- EXERCISE PROMPT: Could you copy exactly the lines from the start of the records through the one containing "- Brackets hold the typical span", both included, and leave out the pictures?

- RECORDS TO PROCESS:
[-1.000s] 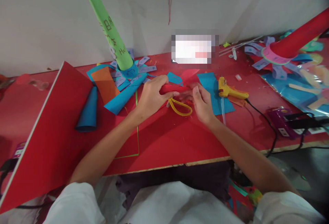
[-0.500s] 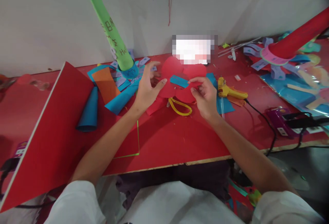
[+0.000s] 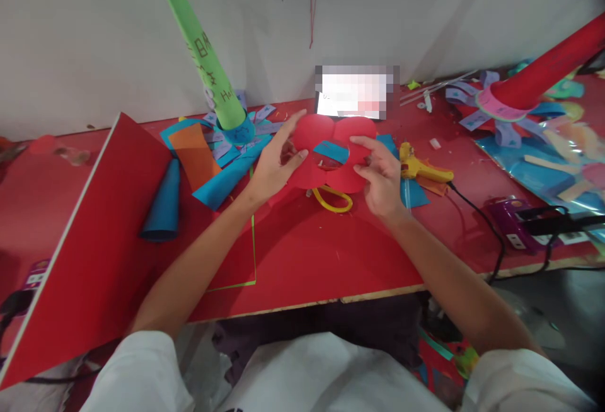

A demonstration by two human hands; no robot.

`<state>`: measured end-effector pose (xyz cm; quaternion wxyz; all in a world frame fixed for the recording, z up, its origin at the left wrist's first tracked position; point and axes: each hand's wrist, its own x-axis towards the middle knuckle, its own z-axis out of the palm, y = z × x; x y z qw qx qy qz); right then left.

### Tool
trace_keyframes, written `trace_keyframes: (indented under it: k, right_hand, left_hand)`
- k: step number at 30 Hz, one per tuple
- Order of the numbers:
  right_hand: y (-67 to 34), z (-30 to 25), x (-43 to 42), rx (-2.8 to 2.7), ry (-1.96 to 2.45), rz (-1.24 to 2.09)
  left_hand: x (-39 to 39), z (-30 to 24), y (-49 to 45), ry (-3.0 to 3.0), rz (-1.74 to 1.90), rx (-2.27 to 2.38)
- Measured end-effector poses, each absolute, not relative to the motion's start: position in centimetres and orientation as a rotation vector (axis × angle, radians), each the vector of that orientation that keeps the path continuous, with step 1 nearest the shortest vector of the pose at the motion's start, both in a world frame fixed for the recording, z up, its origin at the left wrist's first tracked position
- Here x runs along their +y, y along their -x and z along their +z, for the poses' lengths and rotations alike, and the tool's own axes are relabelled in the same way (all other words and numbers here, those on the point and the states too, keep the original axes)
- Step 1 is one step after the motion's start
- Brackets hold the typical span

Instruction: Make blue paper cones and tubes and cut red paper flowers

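Note:
A red flower-shaped paper cutout point(image 3: 348, 179), with rounded lobes and an oval hole in its middle, is held up over the table. My left hand point(image 3: 280, 163) pinches its left edge between thumb and fingers. On the opposite edge my right hand point(image 3: 379, 172) grips it, thumb in front. A blue paper piece point(image 3: 332, 150) shows at the upper part of the hole; whether it is fixed to the cutout or lies behind it I cannot tell. Below the cutout, a yellow looped handle point(image 3: 336, 208) sticks out on the tabletop, its other end hidden.
Right of my hands lies a yellow glue gun point(image 3: 425, 169) with its cord. A green paper cone point(image 3: 208, 59) stands at the back left. Blue cones point(image 3: 163, 207) and a tilted red board point(image 3: 85, 242) are on the left. A lit screen point(image 3: 352, 91) leans against the wall.
The red cutout has been turned and spread flatter, so its central hole now shows. My right fingers have moved off the blue piece onto the cutout's right edge; the left hand now grips the left edge.

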<state>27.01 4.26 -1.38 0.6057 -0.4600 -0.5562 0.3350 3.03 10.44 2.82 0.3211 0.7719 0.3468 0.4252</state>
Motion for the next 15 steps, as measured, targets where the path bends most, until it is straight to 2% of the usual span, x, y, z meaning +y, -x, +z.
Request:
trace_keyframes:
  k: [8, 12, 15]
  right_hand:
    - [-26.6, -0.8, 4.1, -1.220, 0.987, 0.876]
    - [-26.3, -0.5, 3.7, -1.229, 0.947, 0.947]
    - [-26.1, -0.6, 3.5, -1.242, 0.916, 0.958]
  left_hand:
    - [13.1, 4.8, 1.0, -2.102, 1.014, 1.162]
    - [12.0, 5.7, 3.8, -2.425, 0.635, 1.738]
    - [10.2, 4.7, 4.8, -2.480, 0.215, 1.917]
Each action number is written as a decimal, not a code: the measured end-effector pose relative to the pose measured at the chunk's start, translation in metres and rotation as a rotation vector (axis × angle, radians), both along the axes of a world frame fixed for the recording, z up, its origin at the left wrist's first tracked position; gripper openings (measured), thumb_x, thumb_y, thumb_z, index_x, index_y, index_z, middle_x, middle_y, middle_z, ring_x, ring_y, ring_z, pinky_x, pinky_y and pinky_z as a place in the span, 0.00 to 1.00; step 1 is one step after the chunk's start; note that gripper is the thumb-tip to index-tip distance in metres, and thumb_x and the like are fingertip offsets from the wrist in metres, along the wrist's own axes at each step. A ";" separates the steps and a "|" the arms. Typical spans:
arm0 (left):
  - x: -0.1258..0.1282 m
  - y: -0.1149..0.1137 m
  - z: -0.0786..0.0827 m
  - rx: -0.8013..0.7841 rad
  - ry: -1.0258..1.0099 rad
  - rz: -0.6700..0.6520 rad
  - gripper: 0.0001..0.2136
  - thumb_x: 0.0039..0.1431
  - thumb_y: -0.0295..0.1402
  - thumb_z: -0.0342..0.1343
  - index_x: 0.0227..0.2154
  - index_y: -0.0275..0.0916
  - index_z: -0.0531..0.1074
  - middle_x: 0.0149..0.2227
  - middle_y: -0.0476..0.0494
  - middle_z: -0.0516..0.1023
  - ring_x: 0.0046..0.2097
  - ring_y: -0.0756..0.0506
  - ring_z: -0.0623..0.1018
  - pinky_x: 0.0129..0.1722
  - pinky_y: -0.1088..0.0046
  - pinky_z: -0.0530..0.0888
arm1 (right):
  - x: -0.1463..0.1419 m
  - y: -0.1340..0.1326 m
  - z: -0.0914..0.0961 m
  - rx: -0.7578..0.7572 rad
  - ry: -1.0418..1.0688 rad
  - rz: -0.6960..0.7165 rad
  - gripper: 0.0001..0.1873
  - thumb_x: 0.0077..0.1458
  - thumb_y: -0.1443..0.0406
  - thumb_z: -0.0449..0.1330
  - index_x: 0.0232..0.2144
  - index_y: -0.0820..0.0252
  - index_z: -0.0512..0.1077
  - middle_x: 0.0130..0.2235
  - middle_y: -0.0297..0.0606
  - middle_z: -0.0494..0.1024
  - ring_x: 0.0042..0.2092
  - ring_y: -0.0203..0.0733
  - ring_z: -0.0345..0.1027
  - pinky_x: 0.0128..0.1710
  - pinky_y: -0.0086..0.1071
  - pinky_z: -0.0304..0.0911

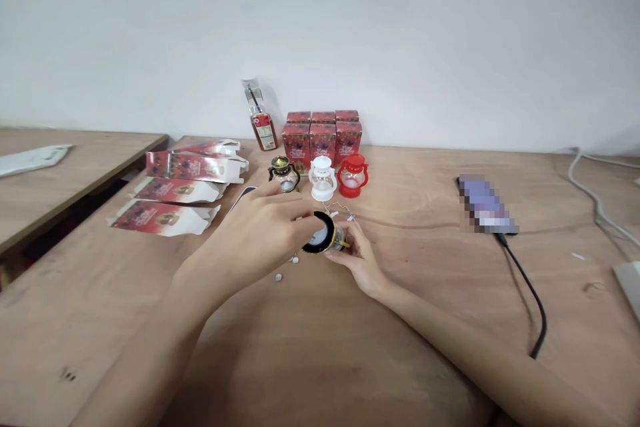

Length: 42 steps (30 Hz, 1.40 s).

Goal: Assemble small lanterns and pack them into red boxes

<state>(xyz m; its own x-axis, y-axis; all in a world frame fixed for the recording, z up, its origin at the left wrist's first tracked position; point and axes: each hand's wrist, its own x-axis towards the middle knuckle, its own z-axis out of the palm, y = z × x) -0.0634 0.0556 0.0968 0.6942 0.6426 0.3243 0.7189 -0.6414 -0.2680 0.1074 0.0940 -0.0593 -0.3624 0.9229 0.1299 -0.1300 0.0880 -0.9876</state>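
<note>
My right hand (361, 259) is wrapped round a small black and gold lantern (331, 240), tipped so that its round base with a pale centre turns towards me. The fingers of my left hand (280, 223) are bent together at that base, and whatever they pinch is hidden. Just below lie small white round pieces like button cells (279, 277). Beyond my hands stand a black and gold lantern (283, 173), a white lantern (323, 179) and a red lantern (353, 176), all upright. Thin white strips (345, 215) rest behind the held lantern.
Red printed boxes (323, 140) stand stacked near the wall beside a tilted bottle (263, 127) of brown liquid. Several flattened red cartons (167, 217) lie on the left. At right are a phone (486, 205) with a black cable (531, 297) and a white cord (593, 197).
</note>
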 end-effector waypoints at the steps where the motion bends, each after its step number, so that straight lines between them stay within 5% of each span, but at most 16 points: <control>1: 0.000 0.000 0.000 -0.006 -0.003 -0.003 0.10 0.61 0.26 0.50 0.25 0.38 0.72 0.25 0.49 0.72 0.26 0.51 0.66 0.29 0.71 0.57 | 0.000 0.000 0.000 0.002 -0.005 -0.002 0.19 0.41 0.65 0.66 0.38 0.52 0.69 0.38 0.32 0.68 0.41 0.40 0.63 0.41 0.33 0.57; 42: 0.003 0.002 -0.004 0.010 0.076 0.007 0.12 0.58 0.18 0.46 0.26 0.38 0.71 0.26 0.51 0.72 0.26 0.52 0.69 0.31 0.72 0.60 | 0.001 -0.002 0.006 -0.002 -0.033 -0.004 0.17 0.41 0.65 0.65 0.37 0.53 0.69 0.37 0.32 0.66 0.40 0.40 0.61 0.38 0.32 0.56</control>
<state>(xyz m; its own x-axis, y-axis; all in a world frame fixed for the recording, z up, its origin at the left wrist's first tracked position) -0.0605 0.0572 0.0929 0.7129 0.6443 0.2768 0.7003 -0.6337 -0.3286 0.1081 0.0921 -0.0532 -0.3629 0.9245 0.1166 -0.0972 0.0868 -0.9915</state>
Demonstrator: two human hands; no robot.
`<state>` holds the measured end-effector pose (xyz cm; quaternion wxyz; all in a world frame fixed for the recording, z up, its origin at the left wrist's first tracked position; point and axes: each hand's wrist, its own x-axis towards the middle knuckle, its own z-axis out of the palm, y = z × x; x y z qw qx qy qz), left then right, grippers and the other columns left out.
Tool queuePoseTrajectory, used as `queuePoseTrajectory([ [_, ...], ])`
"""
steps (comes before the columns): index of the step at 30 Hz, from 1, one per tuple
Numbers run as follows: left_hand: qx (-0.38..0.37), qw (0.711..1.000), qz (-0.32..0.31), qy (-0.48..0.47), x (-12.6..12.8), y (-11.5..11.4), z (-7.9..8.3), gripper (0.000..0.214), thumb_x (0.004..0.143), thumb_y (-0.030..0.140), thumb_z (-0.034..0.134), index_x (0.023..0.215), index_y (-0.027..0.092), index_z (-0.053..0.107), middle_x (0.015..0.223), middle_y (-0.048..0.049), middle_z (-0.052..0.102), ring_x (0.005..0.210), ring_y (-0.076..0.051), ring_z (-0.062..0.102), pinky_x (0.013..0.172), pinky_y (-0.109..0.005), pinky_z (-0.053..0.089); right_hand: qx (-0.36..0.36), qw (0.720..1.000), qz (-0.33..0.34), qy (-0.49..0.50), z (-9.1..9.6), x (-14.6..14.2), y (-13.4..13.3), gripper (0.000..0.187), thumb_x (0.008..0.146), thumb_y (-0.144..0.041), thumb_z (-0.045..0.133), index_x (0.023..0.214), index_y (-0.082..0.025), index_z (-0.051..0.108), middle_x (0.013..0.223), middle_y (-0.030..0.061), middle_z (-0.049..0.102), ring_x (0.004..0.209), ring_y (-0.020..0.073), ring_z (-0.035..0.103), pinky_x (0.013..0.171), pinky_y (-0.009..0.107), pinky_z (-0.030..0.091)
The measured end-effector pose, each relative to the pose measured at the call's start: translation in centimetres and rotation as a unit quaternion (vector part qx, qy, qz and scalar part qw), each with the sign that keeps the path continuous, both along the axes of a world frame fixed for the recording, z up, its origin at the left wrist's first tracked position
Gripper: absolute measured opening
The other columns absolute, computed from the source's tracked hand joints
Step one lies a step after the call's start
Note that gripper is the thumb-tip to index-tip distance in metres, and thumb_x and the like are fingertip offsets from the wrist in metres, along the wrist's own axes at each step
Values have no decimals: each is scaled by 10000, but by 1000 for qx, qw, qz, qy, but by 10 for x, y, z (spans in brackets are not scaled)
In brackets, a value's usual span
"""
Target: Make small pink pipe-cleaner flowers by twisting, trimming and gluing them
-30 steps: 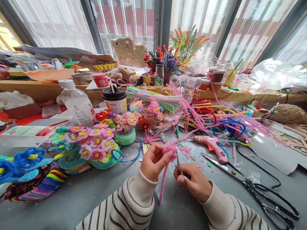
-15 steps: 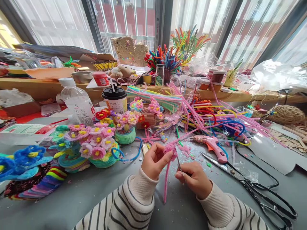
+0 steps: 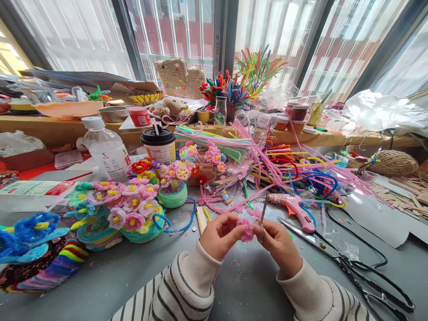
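Over the grey tabletop, my left hand (image 3: 219, 236) pinches a fuzzy pink pipe-cleaner flower (image 3: 246, 231) between thumb and fingers. My right hand (image 3: 281, 247) is closed on small scissors (image 3: 264, 210), whose blades point up and away from me. The right thumb and fingertip come up against the flower's right side; whether they also grip it I cannot tell. Most of the flower's stem is hidden behind the left hand and cuff. Pink clippings (image 3: 245, 207) and glitter are scattered just beyond the hands.
A pink glue gun (image 3: 296, 211) and large black-handled scissors (image 3: 337, 254) lie to the right. Finished pipe-cleaner flower pots (image 3: 143, 229) stand at left, with a plastic bottle (image 3: 107, 149) and lidded cup (image 3: 158, 147) behind. Loose pipe cleaners (image 3: 277, 171) heap up beyond the hands.
The scissors' blades have swung away from the flower and now point upward. Both hands have drawn closer together, with my right fingertips at the flower. The hanging pink stem has turned out of sight.
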<state>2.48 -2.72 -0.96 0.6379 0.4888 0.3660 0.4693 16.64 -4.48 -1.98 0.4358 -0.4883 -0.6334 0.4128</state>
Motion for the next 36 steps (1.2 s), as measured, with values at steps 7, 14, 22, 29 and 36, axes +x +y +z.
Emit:
queuePoseTrajectory([
  [7,-94,993,-43,-51,-3,2,1,299,568,395,607,679,117,611,539,-17,589,473,-107,540,500,-228,421,-82,988,-42,123,0,0,2,314,657,-427,527,541,-155,421,449,-73,256,421,46,202,398,204,155],
  [14,-198,961,-130,-141,-9,5,12,291,597,302,619,846,154,596,767,-75,657,619,-151,615,599,-251,452,-185,909,-109,358,4,1,7,293,652,-392,547,552,-179,372,381,-116,150,356,30,84,348,189,84],
  [22,-99,994,-39,-10,0,2,0,336,509,322,670,761,125,564,526,-24,615,441,-107,552,450,-208,405,-188,927,-100,308,-5,-9,2,320,651,-426,535,554,-175,362,374,-116,182,357,24,111,359,188,75],
  [29,-25,999,10,33,1,0,0,261,504,328,662,631,122,565,520,-12,586,472,-111,543,469,-216,413,-87,987,-68,121,-10,-11,-2,327,659,-470,498,564,-169,413,451,-80,206,411,46,152,389,214,113],
  [36,-51,998,38,-11,-6,3,1,210,524,287,655,619,121,569,528,-17,606,514,-120,557,525,-234,435,-82,989,-35,117,-11,-12,-2,430,693,-560,379,627,-146,475,411,-81,227,376,47,186,374,203,140],
])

- SOLUTION FOR THIS PROBLEM:
[-1.000s] 
[-0.500s] 
[+0.000s] 

A demonstration by two human hands; no robot.

`<state>`: measured end-effector pose (xyz cm; quaternion wxyz; all in a world frame fixed for the recording, z up, its origin at the left wrist's first tracked position; point and axes: each hand's wrist, its own x-axis towards the middle knuckle, its own z-axis out of the palm, y = z × x; x y z qw qx qy qz); right then left.

### Tool
trace_keyframes, written `trace_keyframes: (indented under it: k, right_hand, left_hand)`
- k: step number at 30 Hz, one per tuple
- Order of the numbers:
  right_hand: y (-67 to 34), z (-30 to 25), x (-43 to 42), rx (-2.8 to 2.7), ry (-1.96 to 2.45), rz (-1.24 to 2.09)
  left_hand: x (-39 to 39), z (-30 to 24), y (-49 to 45), ry (-3.0 to 3.0), rz (-1.74 to 1.90), rx (-2.27 to 2.38)
- Measured end-effector poses, each absolute, not relative to the motion's start: position in centimetres and orientation as a rotation vector (axis × angle, radians), each the vector of that orientation that keeps the path continuous, with step 1 nearest the shortest vector of the pose at the motion's start, both in a world frame fixed for the recording, z up, its origin at the left wrist's first tracked position
- Here x runs along their +y, y along their -x and z along their +z, for the poses' lengths and rotations alike, and the tool's own axes are relabelled in the same way (all other words and numbers here, those on the point and the states too, keep the original axes)
- Step 1 is one step after the motion's start
- Brackets hold the typical span

No more work remains for this exercise.